Abasolo came by and gave her shoulder a squeeze.

"
You okay?"

"
Great."

Liar, liar, pants on fire.

She gave him a big insincere smile. He squeezed a
little harder, as if to show he appreciated the effort.

Because Reed and Sally had been through a week-long
ordeal, and because all hell was breaking loose, Reed had been sent
home with her child rather than questioned. She'd been asked to
return at nine-thirty to give her statement.

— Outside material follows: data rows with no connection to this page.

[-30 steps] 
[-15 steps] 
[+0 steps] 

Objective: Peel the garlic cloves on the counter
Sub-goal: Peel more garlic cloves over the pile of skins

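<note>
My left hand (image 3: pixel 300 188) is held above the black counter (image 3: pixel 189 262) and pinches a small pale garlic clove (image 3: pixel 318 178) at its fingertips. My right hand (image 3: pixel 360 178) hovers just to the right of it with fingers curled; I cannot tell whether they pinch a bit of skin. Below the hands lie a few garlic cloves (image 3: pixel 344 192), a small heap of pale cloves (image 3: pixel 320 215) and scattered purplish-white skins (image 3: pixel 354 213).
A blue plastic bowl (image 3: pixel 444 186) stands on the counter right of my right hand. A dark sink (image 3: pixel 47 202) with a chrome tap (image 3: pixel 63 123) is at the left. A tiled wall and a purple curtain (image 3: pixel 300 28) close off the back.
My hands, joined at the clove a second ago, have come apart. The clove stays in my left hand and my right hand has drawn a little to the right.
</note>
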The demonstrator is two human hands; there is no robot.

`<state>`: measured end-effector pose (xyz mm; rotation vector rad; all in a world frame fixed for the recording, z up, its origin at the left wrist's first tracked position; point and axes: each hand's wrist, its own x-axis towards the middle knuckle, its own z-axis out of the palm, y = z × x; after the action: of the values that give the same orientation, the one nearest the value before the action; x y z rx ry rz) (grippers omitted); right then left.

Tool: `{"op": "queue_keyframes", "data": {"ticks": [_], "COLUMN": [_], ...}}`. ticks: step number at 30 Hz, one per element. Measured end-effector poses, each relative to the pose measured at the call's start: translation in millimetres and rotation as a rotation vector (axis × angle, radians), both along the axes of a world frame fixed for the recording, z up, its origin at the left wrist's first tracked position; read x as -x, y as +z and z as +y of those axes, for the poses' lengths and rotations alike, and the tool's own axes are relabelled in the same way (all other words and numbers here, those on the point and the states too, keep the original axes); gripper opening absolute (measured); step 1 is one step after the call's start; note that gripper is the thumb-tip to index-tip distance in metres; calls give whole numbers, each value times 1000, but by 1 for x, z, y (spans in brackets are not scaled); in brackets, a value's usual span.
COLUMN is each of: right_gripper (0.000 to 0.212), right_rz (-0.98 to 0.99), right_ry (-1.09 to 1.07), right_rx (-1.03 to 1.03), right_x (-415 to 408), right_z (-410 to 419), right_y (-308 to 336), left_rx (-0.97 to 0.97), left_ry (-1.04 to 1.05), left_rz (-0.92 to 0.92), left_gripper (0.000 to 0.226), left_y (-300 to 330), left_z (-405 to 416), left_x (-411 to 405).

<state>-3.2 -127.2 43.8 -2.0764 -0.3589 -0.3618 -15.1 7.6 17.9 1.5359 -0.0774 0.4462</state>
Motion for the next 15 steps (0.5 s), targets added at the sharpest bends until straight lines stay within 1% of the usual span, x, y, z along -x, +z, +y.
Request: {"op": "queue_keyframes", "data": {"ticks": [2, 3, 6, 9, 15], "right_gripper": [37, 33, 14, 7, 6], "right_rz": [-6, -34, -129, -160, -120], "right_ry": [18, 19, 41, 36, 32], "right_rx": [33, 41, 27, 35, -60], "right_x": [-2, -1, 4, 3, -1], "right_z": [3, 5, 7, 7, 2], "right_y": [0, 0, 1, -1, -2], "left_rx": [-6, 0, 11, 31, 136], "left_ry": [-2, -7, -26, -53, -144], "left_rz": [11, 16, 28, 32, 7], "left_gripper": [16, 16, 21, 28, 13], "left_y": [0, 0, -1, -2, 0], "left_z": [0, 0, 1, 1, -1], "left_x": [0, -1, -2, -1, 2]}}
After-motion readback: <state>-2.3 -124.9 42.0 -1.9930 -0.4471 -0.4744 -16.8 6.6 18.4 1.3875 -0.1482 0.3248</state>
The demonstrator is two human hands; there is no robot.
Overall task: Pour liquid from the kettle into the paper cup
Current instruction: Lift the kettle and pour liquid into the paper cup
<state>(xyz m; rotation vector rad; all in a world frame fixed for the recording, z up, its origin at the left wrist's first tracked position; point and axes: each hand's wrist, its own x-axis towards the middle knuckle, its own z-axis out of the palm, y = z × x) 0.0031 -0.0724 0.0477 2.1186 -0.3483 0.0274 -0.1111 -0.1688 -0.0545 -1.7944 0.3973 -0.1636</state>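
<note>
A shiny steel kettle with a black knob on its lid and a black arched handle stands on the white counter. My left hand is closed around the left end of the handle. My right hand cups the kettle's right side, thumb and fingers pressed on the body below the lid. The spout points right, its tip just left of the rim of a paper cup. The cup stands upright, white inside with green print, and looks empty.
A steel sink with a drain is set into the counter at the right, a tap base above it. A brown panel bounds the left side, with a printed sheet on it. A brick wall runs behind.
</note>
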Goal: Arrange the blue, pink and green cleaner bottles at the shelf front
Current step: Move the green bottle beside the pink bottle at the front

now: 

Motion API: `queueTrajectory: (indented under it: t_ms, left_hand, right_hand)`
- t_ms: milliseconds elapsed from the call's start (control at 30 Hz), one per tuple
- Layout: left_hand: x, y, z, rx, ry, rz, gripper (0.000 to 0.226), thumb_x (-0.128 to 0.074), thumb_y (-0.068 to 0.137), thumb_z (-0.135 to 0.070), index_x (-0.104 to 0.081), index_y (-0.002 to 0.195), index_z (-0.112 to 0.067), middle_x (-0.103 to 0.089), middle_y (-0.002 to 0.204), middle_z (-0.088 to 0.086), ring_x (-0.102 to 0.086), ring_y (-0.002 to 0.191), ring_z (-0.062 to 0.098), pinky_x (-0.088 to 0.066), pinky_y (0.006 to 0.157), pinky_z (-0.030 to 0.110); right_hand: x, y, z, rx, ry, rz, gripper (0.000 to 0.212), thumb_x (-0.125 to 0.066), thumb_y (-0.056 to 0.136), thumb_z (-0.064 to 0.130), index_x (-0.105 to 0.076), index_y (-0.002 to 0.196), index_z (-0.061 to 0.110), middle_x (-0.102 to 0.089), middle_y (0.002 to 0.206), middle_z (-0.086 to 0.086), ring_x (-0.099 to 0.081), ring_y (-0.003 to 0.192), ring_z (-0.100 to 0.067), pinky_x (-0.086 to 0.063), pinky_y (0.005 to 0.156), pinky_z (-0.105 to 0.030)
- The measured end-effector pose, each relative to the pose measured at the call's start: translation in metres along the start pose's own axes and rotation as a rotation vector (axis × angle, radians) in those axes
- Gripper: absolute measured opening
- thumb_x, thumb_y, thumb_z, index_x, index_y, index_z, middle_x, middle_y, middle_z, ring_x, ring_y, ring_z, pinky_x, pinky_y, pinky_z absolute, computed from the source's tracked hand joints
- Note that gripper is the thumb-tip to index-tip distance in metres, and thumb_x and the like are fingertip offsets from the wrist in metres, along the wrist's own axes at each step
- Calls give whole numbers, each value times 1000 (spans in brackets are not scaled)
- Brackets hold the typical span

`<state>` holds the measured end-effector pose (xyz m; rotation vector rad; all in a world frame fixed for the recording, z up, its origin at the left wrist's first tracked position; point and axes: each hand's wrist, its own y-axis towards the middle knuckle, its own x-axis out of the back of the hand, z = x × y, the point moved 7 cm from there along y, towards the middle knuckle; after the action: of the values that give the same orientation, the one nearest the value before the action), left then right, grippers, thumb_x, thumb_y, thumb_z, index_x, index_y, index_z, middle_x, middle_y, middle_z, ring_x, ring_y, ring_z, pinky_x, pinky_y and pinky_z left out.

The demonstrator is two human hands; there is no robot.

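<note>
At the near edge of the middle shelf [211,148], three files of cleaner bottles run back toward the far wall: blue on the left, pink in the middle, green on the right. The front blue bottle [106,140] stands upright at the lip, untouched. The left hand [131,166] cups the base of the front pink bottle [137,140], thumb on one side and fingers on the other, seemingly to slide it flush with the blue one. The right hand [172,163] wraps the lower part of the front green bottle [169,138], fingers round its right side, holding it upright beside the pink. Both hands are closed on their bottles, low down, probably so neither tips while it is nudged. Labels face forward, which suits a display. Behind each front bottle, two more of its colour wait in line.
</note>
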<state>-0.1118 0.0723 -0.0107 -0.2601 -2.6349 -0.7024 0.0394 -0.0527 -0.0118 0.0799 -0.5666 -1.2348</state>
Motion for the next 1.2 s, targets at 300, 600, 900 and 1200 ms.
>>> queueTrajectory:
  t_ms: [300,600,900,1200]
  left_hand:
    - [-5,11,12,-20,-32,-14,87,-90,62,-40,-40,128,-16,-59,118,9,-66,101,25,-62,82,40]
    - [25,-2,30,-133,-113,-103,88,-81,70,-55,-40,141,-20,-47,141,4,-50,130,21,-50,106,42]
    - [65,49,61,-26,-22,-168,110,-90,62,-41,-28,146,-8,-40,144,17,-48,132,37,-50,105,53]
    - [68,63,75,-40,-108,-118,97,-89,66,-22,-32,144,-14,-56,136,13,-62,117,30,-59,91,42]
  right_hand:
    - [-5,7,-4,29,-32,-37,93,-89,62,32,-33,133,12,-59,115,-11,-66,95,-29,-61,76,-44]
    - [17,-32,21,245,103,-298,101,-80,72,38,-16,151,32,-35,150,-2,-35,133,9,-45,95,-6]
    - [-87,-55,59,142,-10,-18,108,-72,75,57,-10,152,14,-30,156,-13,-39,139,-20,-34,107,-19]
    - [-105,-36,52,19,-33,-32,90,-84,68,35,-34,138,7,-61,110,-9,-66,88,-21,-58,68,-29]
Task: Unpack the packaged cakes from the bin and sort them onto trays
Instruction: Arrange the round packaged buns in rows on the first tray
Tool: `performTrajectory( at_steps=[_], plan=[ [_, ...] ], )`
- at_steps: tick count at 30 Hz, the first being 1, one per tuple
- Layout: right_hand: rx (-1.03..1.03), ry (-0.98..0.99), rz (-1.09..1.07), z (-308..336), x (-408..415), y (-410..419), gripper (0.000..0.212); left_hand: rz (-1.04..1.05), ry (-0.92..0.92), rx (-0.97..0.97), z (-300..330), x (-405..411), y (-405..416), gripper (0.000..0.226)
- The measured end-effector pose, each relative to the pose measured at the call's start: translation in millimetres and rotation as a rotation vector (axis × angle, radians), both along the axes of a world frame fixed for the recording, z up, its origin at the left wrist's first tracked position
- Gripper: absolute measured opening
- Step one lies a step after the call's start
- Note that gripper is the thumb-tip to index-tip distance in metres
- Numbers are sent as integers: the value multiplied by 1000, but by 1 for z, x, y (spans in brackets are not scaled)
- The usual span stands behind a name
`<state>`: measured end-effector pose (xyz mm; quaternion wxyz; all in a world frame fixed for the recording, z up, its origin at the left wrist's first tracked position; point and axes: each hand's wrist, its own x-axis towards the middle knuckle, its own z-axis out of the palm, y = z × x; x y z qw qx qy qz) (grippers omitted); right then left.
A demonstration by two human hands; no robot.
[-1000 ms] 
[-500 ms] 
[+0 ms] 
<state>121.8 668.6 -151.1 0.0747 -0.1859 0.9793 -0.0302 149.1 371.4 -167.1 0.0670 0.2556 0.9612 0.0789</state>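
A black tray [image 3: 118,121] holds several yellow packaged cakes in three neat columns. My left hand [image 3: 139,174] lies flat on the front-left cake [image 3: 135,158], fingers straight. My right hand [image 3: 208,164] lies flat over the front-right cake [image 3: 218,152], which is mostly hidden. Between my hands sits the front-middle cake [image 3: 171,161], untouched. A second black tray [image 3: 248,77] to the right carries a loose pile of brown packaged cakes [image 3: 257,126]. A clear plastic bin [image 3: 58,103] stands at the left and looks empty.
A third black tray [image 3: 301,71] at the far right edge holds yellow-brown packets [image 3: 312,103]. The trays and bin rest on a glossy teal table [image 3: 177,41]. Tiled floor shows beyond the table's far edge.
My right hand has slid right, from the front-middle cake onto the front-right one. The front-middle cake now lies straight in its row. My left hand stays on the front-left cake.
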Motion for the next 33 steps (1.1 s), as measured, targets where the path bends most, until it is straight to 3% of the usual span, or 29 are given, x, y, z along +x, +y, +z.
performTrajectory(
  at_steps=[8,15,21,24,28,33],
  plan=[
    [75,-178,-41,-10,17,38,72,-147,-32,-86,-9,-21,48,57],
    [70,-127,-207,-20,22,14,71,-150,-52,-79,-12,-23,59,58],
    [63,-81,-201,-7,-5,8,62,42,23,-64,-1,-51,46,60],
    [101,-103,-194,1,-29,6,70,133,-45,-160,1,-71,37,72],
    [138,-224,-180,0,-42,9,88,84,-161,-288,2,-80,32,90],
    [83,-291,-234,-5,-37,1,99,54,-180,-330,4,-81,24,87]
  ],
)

By then Skip had had coffee and talked to Jimmy Dee,
who said, "Tiny, precious darling, why didn't you come over to
Dee-Dee's and cuddle up with a little white puppy? Whatever were you
thinking of, trying to go through a thing like that alone?"

"
I must have been crazy, Dee-Dee. Never again."

"
Certainly not, my angel. Certainly not. Come
tonight; now promise!" His voice was so stern she didn't dare
argue.

Reed arrived looking like the restaurant queen of New
Orleans, in a wheat silk suit with cream blouse, silver Thomas Mann
pendant set with a carnelian, and matching earrings. She seemed to
have made quite a recovery. Skip wondered what it must have been like
coming home to a husband who'd become a heroin addict; a mother who'd
apparently decided to take over the job Reed had worked for her whole
life. She wondered if Dennis would clean up again.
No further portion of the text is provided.